= Nicholson baronets =

Baronetcy in the Baronetage of the United Kingdom

There have been three baronetcies created for persons with the surname Nicholson, all in the Baronetage of the United Kingdom.

The Nicholson Baronetcy, of Luddenham in New South Wales, was created in the Baronetage of the United Kingdom on 8 April 1859 for Charles Nicholson, the first Speaker of the New South Wales Legislative Council. His eldest son, the second Baronet, became a well-known ecclesiastical architect. The title became extinct on the death of the third Baronet in 1986. Archibald Keightley Nicholson and Sir Sydney Nicholson, younger sons of the first Baronet, also gained distinction.

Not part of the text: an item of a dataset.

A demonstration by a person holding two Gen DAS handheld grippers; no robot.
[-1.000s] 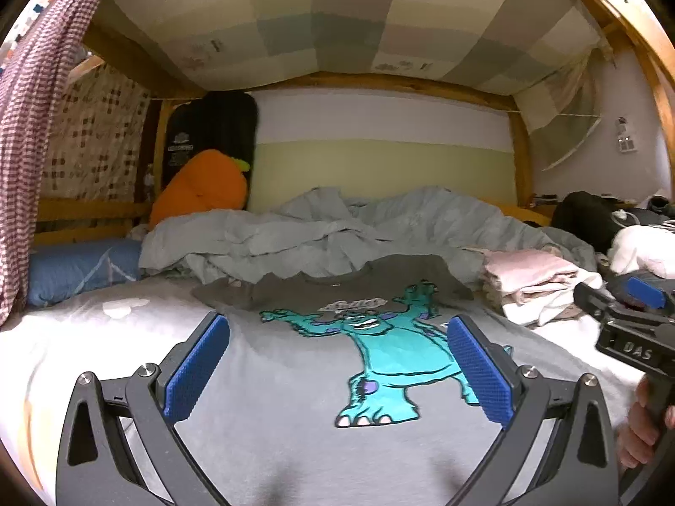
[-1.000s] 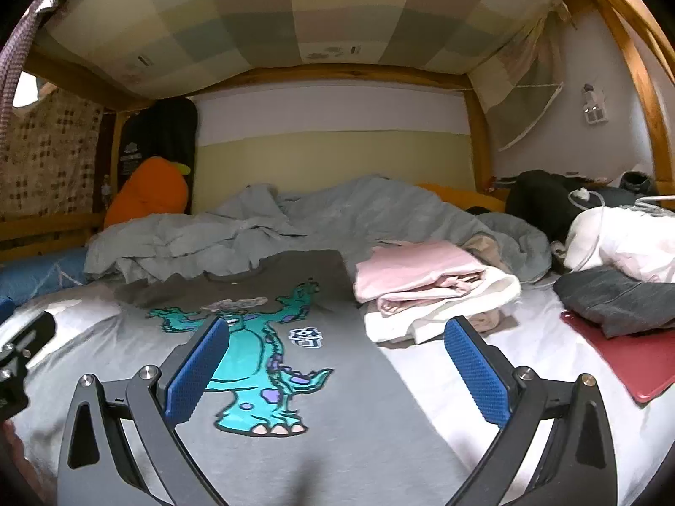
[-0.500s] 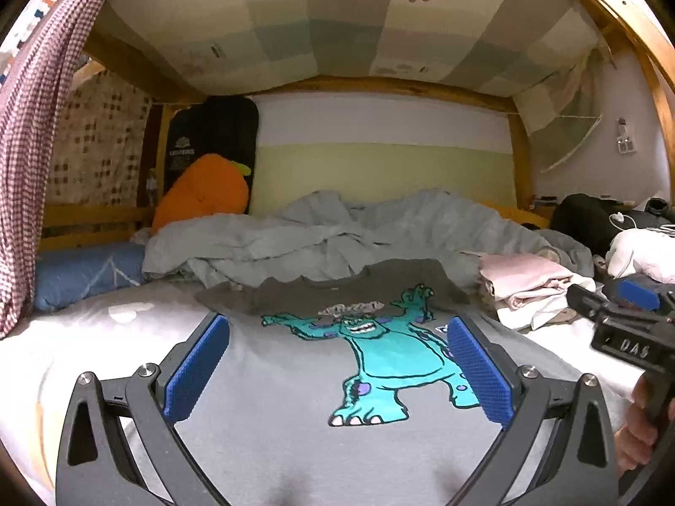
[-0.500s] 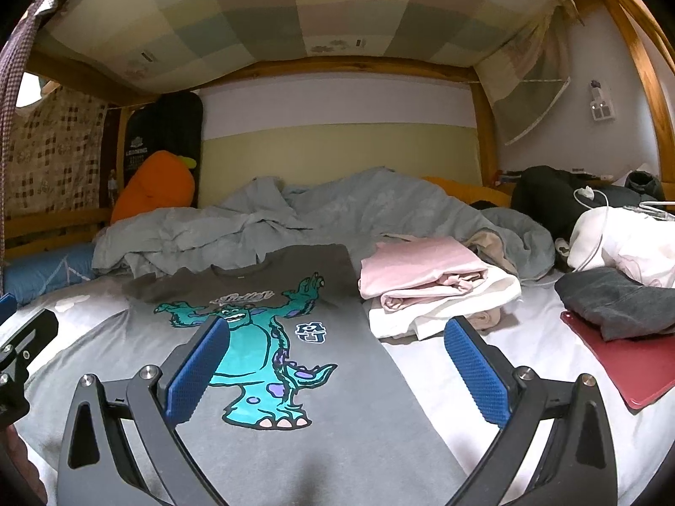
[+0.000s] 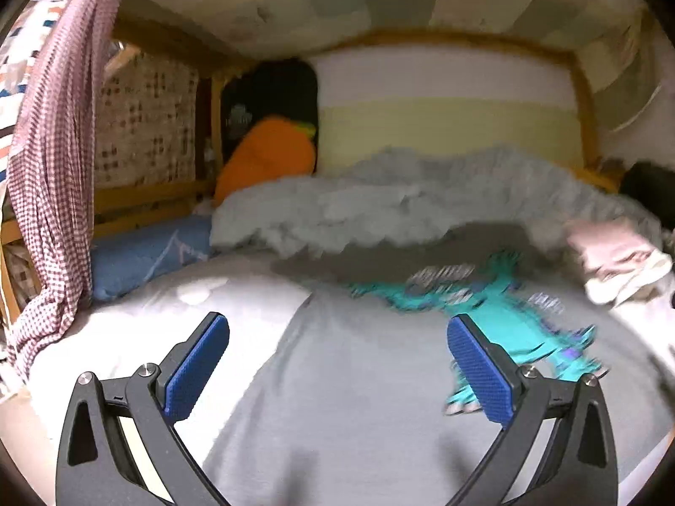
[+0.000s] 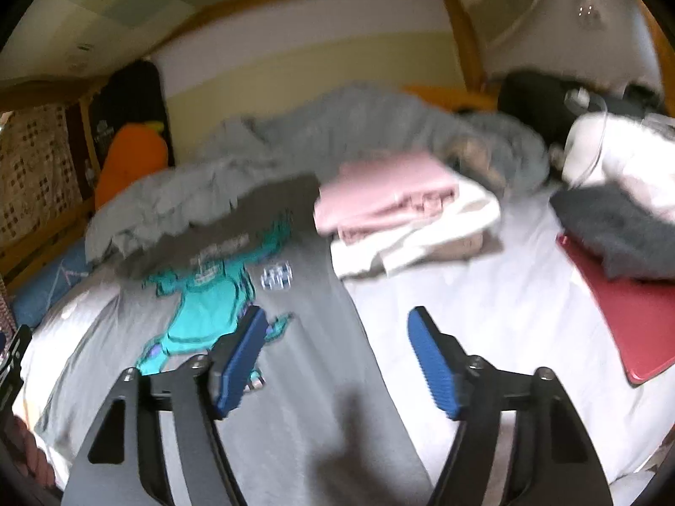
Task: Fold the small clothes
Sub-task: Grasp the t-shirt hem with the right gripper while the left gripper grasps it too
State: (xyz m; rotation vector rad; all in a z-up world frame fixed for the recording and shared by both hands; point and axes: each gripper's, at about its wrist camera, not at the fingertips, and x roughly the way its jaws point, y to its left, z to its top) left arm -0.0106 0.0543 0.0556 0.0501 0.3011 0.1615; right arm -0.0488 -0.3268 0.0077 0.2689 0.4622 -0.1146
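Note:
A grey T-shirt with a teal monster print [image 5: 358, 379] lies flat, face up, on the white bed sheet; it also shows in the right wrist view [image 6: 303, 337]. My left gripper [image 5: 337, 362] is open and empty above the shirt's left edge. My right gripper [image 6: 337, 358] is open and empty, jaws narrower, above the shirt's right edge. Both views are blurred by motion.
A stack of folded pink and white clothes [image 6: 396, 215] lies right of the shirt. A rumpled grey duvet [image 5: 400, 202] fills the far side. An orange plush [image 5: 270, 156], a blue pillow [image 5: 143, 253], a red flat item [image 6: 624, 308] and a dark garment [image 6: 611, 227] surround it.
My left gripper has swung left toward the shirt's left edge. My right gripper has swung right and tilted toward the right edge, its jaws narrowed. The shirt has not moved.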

The Nicholson Baronetcy, of Harrington Gardens in the Royal Borough of Kensington, was created in the Baronetage of the United Kingdom on 7 February 1912 for Charles Norris Nicholson, Liberal Member of Parliament for Doncaster between 1906 and 1918. His grandson, the second Baronet, was Chairman of the Ocean Steamship Company and of Martins Bank and also served as Lord-Lieutenant of the Isle of Wight from 1980 to 1986. The title is now held by the latter's son, the third Baronet, who succeeded in 1993.

The Nicholson Baronetcy, of Winterbourne in the Royal County of Berkshire, was created in the Baronetage of the United Kingdom on 21 March 1958 for the Conservative politician Godfrey Nicholson. He had four daughters but no sons and the baronetcy consequently became extinct on his death in 1991. His third daughter is the life peer Emma Nicholson, Baroness Nicholson of Winterbourne.

==Nicholson baronets, of Luddenham (1859)==

Escutcheon of the Nicholson baronets of Luddenham

- Sir Charles Nicholson, 1st Baronet (1808–1903)
- Sir Charles Archibald Nicholson, 2nd Baronet (1867–1949)
- Sir John Charles Nicholson, 3rd Baronet (1904–1986)

==Nicholson baronets, of Harrington Gardens, Kensington (1912)==

Escutcheon of the Nicholson baronets of Harrington Gardens

- Sir Charles Norris Nicholson, 1st Baronet (1857–1918) MP for Doncaster 1906–1918
- Sir John Norris Nicholson, 2nd Baronet (1911–1993) Lord Lieutenant Isle of Wight 1980–85.
- Sir Charles Christian Nicholson, 3rd Baronet (born 1941)

The heir presumptive is the present holder's brother James Richard Lothian Nicholson (born 1947). The heir presumptive's heir apparent is his son Edward Nicholson (born 1983).